Yannick Versley yversley at gmail.com
Tue Jan 6 16:53:38 UTC 2015


Djamé, everyone,

I think that shuffling a corpus and the not-that-different method of
cutting up corpora
into n-gram databases all boil down to a use of corpora that would fall
under the general
intuition of "fair use". Prototypically, this is
(i) the creation that you distribute is not suitable for any us that the
original creator would have had in mind or had in mind, and thus are not in
competition with the original creator
(ii) the parts used are fine enough that the exact source does not matter
or is not identifiable to a casual observer
(iii) the person compiling the dataset has no commercial intent.

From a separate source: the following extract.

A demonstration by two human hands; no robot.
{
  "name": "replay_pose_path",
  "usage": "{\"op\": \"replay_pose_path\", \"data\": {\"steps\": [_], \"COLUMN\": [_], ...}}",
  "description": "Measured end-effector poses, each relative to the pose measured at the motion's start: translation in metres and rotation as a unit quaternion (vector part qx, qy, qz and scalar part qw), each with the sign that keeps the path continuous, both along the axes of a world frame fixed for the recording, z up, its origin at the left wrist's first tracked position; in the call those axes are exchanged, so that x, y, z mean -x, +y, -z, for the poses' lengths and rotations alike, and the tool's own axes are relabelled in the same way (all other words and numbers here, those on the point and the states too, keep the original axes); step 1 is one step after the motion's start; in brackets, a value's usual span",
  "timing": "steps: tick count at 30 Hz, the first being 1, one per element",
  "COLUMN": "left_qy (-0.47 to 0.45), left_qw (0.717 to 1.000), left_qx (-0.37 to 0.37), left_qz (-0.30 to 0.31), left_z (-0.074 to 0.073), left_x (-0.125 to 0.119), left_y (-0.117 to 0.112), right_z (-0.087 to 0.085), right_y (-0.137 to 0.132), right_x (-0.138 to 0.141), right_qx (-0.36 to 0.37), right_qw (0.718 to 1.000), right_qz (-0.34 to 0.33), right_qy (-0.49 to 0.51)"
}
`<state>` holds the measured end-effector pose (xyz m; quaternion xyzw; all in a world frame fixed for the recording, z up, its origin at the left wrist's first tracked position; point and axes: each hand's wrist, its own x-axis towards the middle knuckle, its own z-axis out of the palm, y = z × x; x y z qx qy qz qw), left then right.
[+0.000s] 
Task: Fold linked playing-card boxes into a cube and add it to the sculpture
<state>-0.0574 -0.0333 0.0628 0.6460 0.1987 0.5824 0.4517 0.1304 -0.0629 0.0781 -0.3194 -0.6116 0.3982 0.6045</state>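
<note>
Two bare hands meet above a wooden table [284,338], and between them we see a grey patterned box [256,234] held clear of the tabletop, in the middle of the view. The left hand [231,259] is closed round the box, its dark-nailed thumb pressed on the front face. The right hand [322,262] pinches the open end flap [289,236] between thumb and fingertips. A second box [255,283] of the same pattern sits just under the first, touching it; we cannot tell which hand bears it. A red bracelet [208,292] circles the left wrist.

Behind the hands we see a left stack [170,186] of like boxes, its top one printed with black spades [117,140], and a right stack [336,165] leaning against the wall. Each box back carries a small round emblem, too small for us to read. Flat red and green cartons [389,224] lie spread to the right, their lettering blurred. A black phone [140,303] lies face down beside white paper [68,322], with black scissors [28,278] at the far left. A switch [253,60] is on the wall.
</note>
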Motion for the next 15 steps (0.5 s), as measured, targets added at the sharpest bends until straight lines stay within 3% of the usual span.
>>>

In US law, (i), (ii) and (iii) together would constitute a "fair use"
defense, I.e. a defense against claims from the original copyright holder
that you are misusing their works. In German law, for example, (ii) would
mean that the criterion for the protectability ("Schöpfungshöhe") for these
parts of the work is not met. (In the US, people have - unsuccessfully -
tried to sue the publisher of the Mary Poppins film music for the use of
the word "supercalifragilistiexpialidocious").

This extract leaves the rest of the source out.